Problem statement = Out of the data below, copy every line with the string "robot".

Items listed in a dataset =
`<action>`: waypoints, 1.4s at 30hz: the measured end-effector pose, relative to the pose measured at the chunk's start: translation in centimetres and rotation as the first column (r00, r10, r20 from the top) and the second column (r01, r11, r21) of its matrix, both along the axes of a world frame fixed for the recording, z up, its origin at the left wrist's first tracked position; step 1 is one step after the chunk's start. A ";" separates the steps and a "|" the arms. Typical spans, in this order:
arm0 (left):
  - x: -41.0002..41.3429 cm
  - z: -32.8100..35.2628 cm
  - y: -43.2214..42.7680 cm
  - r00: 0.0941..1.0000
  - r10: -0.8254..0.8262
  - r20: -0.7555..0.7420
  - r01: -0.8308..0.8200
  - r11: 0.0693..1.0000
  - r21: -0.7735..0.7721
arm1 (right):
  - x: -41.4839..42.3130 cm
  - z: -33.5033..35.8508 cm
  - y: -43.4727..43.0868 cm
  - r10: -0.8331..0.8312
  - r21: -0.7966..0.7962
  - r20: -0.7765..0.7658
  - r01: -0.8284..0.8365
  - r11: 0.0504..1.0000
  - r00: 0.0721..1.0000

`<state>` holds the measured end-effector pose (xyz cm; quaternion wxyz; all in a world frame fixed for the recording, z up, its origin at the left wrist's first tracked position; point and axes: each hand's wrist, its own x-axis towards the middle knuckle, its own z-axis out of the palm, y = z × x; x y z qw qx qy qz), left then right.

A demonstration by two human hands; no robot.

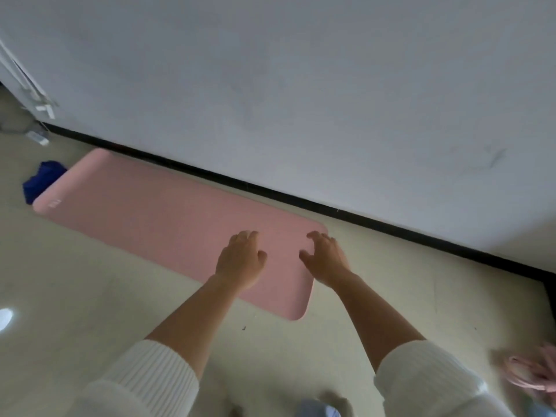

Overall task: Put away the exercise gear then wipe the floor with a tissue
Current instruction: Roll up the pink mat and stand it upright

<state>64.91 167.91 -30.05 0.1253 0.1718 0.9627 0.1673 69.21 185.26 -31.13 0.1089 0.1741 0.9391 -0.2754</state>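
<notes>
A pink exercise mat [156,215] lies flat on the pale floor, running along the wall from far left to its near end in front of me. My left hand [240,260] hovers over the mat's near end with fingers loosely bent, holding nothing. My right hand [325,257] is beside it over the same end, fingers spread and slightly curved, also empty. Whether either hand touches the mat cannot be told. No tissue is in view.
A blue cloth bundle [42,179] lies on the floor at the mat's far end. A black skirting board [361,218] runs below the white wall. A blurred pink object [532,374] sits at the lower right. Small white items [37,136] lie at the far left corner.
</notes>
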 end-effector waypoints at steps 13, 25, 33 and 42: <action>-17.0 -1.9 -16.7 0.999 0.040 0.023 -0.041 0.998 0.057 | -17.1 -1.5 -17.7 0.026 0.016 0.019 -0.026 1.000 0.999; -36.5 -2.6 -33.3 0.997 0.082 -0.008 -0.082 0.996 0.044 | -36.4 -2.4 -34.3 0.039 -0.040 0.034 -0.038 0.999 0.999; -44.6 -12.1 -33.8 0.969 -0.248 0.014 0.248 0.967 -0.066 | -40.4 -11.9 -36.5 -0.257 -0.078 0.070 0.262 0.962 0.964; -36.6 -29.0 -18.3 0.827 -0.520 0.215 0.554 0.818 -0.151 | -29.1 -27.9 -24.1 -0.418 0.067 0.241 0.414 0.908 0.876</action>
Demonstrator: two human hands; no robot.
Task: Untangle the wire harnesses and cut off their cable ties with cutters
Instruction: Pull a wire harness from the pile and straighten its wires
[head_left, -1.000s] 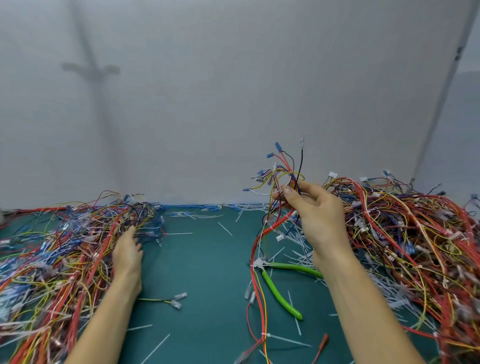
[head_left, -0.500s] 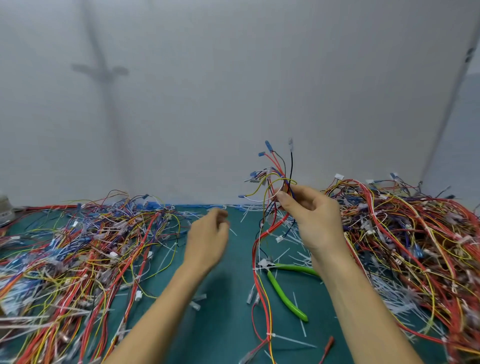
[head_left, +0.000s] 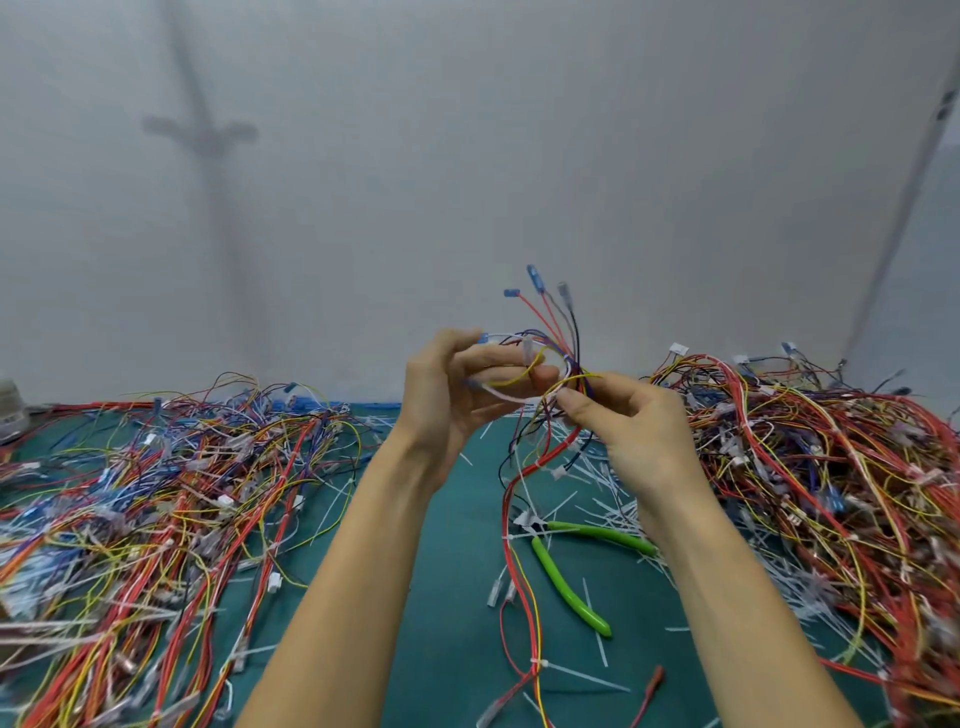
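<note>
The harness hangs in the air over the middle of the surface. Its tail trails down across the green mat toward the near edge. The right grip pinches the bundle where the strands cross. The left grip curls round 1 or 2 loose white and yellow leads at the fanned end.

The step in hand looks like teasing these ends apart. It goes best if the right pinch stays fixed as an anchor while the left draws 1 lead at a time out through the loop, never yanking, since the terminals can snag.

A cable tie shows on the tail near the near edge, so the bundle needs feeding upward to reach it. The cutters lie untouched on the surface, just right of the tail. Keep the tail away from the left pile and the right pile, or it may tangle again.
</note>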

Exercise solution =
A demonstration by two human hands; no robot.
Demonstrator: two human hands; no robot.

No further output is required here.